TPMs have mainly been used for infrequent events (e.g. SSH logins and Microsoft Entra logins). With new and emerging standards like Demonstrating Proof of Possession and Device Bound Session Credentials, the TPM load is likely to increase. Ideally, every request should be protected by the TPM, which made me wonder:
Is TPM performance good enough to sign every request?
I could not find a good answer to this, so I wrote a benchmark and present the results here. Thanks to the people who provided performance numbers!
The Benchmark
Even though working with TPMs has become more accessible over the years, I still think the barrier to entry is too high. While Morten Linderud’s SSH TPM Agent was a great starting point, I ended up having to read parts of the TPM 2.0 Specification and patch Google’s go-tpm library to make my rather simple tpm-benchmark.
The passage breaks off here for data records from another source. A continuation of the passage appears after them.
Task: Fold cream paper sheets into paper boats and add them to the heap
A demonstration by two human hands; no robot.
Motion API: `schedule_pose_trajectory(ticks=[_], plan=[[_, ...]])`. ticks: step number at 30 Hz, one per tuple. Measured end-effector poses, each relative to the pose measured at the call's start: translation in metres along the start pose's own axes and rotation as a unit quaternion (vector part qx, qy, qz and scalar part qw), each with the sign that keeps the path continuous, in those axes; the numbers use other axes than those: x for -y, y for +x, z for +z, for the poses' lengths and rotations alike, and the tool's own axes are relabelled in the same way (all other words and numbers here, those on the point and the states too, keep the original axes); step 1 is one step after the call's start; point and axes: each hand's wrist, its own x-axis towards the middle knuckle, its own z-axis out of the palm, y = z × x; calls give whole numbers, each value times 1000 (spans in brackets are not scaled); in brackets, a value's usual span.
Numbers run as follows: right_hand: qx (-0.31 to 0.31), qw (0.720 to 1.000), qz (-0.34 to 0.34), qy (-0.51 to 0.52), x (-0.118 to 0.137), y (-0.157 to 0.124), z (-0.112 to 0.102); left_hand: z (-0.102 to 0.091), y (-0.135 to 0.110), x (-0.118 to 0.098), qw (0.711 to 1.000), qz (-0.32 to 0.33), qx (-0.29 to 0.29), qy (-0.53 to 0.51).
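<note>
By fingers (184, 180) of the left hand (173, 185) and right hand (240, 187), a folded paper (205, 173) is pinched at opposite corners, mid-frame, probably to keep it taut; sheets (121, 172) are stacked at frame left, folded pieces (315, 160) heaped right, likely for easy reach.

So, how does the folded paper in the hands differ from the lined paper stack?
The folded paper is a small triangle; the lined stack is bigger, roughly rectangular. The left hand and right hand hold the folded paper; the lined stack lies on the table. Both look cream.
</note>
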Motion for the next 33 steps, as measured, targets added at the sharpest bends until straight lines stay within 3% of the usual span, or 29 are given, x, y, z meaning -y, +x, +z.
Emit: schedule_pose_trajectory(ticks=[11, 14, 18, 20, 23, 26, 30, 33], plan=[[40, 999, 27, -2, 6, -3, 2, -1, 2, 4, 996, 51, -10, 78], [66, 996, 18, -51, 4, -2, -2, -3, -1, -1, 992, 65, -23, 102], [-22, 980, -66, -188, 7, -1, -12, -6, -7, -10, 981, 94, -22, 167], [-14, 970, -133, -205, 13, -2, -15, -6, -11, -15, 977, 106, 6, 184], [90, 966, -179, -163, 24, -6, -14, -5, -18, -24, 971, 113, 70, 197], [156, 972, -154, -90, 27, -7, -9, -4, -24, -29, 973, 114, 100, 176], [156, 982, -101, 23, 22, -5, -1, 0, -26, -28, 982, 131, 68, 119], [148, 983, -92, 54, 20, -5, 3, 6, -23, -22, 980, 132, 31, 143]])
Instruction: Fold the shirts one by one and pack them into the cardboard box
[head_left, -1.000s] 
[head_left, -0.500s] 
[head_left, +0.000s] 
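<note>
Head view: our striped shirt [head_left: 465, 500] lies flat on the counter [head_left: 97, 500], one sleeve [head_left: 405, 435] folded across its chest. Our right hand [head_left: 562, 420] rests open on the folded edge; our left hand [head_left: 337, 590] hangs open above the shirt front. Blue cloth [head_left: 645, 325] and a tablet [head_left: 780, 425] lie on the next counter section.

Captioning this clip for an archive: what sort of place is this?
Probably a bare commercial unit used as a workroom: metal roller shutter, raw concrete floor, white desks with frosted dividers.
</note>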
The benchmark records how many ECDSA P256 signatures, RSA 2048 signatures, and HMAC SHA256 invocations the TPM can perform per second.
The Results
As presented in Table 1 we can expect single digit signatures per second on most systems. This is pretty much the best case scenario using the same key for all the signatures, and no encryption of the TPM traffic. This is probably too slow to sign every web/application request, and it could add several hundred milliseconds of latency per request.
I’m only including results where the TPM commands were run sequentially. The benchmark has partial support to run in parallel, but it did not seem to help on the subset of system it was tested on.
Chrome ran a study on TPM signatures, using ECDSA P256. The latency was 200ms for 50th percentile and 600ms for the 95th percentile. Assuming sequential execution this is 5 signatures and 1.7 signatures per second, receptively. While Chrome’s data set is probably orders of magnitude larger, at least they are qualitatively similar to Table 1.
HMAC is performing somewhat better - it does not have the non-repudiation property, but is better positioned to mitigate strong quantum computers. AWS’ extensive use of HMAC for authentication has been very successful.
Encrypting the traffic to the TPM has performance degradation as shown in Table 2. The main use case for session encryption is to prevent physical attacks (like BitLocker attacks).
So why is the TPM slow? In Davide Guerri’s 2017 FOSDEM talk, he says that the TPM is slow by design due to export laws. Whatever the case, these numbers limit how they can be used. The positive spin is to rate limit how many requests an attacker can perform from a compromised system.